Dataset below:
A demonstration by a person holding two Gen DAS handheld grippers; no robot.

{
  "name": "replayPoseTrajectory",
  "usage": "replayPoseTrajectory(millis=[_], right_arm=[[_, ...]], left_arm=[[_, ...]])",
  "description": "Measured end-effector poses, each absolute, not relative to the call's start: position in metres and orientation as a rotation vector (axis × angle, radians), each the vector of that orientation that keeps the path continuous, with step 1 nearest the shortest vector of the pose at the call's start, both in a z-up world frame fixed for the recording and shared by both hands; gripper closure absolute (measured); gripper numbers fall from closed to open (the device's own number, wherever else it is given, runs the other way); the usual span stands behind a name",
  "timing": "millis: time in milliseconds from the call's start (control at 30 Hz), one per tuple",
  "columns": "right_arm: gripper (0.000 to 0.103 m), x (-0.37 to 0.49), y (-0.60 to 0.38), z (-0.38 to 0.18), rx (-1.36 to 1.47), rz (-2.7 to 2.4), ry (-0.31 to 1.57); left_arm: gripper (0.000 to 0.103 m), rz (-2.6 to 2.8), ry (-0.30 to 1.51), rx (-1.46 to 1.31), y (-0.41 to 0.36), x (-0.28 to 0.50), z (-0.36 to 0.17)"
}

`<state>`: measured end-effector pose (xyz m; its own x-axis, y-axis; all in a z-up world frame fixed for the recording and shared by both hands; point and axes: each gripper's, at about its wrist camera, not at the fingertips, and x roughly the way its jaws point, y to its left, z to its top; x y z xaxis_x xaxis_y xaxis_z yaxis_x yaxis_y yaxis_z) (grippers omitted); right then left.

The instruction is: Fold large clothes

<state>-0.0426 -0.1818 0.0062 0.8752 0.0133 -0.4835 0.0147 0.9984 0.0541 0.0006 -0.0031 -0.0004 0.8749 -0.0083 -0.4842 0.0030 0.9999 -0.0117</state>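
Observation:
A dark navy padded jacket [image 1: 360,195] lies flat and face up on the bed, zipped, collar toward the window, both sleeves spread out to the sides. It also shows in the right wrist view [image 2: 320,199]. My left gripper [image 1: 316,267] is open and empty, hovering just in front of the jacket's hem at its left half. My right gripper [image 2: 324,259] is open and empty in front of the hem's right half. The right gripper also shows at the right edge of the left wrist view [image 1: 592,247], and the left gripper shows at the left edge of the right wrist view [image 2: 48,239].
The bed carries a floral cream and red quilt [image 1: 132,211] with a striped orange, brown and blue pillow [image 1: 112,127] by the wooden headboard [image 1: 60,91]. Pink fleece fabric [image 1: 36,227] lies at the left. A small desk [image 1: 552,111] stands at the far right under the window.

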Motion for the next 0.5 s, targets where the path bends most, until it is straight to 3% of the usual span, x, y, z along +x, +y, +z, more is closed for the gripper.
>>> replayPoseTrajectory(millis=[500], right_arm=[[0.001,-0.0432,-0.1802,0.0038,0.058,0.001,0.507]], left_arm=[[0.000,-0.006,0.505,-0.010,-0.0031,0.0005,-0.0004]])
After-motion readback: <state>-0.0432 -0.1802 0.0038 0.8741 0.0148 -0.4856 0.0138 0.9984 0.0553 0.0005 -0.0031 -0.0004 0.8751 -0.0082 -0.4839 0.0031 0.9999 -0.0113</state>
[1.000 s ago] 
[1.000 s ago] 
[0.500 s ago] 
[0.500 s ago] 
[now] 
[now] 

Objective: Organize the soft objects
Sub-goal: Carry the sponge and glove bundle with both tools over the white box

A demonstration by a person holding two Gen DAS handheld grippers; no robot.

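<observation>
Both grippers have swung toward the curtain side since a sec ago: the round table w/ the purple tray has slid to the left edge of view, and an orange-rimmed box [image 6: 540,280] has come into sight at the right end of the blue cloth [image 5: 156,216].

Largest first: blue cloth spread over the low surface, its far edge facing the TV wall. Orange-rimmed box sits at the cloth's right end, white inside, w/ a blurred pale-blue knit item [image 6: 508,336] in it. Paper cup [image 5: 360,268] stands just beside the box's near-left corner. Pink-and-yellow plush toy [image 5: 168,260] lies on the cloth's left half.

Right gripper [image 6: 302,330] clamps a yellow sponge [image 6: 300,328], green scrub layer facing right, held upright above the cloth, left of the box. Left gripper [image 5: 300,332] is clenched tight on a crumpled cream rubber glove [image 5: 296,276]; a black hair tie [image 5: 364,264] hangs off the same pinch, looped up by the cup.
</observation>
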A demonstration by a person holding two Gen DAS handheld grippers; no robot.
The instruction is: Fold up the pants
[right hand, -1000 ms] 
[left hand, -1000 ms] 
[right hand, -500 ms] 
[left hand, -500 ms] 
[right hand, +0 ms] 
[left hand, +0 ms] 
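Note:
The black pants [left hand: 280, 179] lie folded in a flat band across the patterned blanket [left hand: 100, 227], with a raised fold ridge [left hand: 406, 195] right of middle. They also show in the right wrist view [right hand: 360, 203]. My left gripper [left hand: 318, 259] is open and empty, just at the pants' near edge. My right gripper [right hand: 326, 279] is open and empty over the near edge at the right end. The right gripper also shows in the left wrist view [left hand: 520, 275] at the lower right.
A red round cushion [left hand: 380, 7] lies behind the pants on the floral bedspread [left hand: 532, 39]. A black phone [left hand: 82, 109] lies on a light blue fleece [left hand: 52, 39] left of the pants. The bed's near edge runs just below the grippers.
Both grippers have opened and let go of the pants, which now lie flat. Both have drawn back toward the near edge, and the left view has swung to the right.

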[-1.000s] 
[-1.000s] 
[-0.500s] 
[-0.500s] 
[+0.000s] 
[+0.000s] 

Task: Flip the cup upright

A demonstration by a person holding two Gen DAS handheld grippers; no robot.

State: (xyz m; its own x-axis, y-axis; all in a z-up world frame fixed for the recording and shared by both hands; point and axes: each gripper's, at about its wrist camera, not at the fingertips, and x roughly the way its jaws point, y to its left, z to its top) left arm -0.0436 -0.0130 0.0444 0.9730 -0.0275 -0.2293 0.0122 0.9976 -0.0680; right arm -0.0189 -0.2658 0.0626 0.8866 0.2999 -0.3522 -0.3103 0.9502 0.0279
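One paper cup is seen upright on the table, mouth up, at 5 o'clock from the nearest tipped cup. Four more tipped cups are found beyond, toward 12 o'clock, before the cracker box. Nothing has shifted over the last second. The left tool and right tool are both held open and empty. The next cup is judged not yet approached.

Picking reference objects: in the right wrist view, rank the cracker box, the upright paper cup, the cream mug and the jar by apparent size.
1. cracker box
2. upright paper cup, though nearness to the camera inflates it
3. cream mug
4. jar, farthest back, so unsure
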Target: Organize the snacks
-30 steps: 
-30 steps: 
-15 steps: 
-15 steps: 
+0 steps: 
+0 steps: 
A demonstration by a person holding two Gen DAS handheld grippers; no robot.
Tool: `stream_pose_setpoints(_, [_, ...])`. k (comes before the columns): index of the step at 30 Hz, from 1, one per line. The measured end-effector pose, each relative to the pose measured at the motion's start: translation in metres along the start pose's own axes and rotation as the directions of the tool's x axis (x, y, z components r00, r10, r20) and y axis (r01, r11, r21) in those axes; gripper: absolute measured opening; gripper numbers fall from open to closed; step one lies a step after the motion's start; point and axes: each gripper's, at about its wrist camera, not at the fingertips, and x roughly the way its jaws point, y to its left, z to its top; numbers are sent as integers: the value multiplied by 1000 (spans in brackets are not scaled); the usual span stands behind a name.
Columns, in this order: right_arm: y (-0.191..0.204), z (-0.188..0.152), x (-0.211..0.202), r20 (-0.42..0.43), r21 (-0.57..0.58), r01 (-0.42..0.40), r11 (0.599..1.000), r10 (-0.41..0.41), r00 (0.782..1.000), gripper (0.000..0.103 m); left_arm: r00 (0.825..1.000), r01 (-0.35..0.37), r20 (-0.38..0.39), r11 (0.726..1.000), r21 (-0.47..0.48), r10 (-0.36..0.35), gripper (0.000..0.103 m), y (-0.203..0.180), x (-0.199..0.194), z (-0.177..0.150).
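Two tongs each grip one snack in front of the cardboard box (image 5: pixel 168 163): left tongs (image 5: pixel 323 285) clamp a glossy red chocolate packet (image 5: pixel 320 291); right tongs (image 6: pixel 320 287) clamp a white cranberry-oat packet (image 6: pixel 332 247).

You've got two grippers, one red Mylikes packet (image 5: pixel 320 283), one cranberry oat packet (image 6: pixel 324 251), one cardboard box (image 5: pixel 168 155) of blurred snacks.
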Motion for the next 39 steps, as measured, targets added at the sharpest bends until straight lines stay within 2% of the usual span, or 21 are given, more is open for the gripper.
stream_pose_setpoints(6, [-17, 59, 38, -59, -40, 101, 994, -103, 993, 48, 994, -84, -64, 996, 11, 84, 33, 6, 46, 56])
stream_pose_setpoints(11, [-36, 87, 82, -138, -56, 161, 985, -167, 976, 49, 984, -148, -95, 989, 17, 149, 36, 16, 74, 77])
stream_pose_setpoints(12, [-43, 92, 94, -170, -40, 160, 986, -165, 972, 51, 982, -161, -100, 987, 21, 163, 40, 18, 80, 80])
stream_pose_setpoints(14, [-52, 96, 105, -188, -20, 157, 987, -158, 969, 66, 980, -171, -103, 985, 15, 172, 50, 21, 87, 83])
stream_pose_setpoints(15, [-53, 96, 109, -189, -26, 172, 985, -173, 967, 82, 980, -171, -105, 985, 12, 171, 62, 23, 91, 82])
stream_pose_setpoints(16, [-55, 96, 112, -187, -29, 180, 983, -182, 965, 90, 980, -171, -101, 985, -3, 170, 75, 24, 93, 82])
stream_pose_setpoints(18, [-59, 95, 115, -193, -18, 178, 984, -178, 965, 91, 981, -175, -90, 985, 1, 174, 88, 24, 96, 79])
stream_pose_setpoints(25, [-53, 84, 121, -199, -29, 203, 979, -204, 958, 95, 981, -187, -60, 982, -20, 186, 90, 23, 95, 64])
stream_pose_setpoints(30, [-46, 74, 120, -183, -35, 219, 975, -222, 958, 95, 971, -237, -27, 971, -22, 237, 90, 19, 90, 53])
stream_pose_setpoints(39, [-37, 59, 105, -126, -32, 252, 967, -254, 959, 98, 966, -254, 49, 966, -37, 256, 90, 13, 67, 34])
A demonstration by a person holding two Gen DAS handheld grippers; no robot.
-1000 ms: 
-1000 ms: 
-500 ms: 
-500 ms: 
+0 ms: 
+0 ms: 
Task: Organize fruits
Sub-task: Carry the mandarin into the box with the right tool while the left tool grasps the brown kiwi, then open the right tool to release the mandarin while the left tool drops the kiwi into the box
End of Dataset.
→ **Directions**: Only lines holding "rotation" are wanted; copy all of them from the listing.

→ **The completed task**:
  "description": "Measured end-effector poses, each absolute, not relative to the call's start: position in metres and orientation as a rotation vector (axis × angle, radians), each the vector of that orientation that keeps the path continuous, with step 1 nearest the shortest vector of the pose at the call's start, both in a z-up world frame fixed for the recording and shared by both hands; gripper closure absolute (measured); gripper numbers fall from closed to open (the device's own number, wherever else it is given, runs the other way); the usual span stands behind a name",
Tool: `stream_pose_setpoints(_, [_, ...])`. k (comes before the columns): index of the step at 30 Hz, from 1, one per line. The measured end-effector pose, each relative to the pose measured at the motion's start: translation in metres along the start pose's own axes and rotation as the directions of the tool's x axis (x, y, z components r00, r10, r20) and y axis (r01, r11, r21) in those axes; gripper: absolute measured opening; gripper numbers fall from open to closed; step one lies a step after the motion's start; point and axes: each gripper's, at about its wrist camera, not at the fingertips, and x roughly the way its jaws point, y to its left, z to its top; numbers are sent as integers: the value multiplied by 1000 (spans in brackets are not scaled); the usual span stands behind a name.

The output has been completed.